▶ _Exercise brief_
Extract, from the records beneath this instruction, each line that contains the word "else".

▶ _Material provided_
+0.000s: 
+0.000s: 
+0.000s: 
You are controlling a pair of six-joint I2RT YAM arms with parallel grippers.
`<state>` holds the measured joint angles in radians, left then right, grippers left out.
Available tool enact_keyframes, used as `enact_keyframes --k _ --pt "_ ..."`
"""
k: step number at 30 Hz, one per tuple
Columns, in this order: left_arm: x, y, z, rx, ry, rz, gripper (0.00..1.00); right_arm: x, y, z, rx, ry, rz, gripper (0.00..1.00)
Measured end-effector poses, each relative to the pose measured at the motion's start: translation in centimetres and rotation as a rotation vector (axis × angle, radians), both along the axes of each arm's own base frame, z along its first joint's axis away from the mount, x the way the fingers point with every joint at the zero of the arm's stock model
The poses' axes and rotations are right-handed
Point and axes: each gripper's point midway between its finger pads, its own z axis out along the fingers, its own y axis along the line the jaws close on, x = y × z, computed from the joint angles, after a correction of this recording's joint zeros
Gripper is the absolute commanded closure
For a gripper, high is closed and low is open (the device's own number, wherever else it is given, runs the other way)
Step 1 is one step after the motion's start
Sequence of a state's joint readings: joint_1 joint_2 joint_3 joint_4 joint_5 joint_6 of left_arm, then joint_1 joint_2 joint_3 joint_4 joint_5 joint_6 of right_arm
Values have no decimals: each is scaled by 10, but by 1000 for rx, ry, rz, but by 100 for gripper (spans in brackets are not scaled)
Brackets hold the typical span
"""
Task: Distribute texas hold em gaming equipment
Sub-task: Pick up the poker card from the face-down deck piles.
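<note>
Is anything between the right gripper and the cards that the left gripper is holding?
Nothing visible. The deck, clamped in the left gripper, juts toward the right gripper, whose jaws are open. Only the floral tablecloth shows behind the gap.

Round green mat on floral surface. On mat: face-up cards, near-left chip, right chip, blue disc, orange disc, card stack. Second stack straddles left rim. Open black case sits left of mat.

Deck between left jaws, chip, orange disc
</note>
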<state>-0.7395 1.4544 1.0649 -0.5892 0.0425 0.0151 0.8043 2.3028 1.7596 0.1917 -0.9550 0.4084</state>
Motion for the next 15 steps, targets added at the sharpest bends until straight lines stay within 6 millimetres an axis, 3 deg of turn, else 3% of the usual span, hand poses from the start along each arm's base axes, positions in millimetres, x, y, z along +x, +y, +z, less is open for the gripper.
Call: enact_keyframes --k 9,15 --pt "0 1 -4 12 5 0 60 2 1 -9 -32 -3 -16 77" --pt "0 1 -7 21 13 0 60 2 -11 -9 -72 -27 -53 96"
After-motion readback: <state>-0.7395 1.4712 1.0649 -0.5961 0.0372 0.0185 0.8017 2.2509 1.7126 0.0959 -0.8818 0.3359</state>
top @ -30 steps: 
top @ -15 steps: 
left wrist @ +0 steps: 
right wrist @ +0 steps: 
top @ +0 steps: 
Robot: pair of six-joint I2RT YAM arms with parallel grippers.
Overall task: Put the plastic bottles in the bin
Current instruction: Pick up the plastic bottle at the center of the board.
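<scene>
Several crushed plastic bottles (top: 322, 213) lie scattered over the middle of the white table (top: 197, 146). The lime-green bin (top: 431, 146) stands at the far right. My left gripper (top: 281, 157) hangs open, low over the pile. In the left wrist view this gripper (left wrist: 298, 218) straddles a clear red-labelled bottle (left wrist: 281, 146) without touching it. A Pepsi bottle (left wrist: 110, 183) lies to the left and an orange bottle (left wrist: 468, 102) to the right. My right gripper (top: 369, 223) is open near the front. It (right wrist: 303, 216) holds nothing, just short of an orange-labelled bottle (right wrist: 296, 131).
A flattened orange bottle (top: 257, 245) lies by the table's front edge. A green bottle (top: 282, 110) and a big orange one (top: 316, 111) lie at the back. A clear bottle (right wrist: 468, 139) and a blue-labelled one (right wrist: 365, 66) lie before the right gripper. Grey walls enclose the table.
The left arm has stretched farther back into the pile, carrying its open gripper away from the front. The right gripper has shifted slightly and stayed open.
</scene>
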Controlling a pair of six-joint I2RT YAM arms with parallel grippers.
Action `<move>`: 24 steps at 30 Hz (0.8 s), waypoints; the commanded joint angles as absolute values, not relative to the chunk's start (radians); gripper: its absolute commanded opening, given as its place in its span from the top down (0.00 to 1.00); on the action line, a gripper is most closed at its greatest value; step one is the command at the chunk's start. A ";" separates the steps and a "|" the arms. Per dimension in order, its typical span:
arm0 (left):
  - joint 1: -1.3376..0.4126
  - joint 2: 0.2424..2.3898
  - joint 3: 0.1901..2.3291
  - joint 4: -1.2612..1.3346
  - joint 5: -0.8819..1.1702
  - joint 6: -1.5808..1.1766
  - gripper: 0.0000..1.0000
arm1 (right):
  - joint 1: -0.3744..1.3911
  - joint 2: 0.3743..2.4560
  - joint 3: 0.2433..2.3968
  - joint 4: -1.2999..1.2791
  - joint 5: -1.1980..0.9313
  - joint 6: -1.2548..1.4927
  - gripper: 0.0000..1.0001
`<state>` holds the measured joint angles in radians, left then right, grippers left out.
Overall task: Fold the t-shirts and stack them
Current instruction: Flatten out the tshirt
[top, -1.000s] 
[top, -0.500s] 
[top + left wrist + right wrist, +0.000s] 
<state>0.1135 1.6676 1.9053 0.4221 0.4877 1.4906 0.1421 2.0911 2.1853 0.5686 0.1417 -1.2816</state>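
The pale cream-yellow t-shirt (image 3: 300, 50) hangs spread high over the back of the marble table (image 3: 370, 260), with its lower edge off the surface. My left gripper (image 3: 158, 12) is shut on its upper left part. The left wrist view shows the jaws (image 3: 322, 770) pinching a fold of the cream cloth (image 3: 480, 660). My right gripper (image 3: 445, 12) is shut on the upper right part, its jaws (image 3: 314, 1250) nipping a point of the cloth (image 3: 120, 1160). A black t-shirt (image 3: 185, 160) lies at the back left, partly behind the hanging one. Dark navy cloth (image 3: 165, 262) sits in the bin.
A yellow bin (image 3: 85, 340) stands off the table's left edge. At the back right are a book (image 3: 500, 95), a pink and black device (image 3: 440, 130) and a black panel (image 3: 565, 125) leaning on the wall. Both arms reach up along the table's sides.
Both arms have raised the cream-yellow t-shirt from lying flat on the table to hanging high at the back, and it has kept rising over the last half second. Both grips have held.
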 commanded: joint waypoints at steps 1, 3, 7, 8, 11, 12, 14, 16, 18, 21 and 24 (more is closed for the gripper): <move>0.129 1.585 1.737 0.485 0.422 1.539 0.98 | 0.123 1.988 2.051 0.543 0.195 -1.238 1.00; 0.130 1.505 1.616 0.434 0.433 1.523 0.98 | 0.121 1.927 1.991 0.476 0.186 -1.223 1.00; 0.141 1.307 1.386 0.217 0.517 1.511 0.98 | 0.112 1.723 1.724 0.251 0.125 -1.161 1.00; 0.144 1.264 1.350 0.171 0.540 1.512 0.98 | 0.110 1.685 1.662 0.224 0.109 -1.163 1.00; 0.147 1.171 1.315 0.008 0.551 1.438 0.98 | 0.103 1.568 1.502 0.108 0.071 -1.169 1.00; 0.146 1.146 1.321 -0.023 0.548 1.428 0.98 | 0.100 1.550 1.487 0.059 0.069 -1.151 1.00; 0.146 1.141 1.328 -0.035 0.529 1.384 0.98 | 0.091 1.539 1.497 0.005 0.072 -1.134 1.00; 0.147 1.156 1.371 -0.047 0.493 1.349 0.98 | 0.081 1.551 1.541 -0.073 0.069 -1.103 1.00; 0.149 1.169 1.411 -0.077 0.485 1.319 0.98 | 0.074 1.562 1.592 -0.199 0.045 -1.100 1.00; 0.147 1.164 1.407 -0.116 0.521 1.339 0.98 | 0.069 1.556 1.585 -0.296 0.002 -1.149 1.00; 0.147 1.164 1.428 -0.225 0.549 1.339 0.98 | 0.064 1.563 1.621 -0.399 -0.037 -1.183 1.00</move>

▶ _Task response_
For a gripper, high is closed and low is open (the device's own number, wherever else it is given, runs the other way)
Motion for the next 15 steps, targets added at the sharpest bends until straight lines stay within 6 millimetres an axis, 3 deg of turn, else 3% of the usual span, hand poses from the start along each arm's base axes, positions in millimetres, x, y, z along +x, +y, +z, less is open for the gripper.

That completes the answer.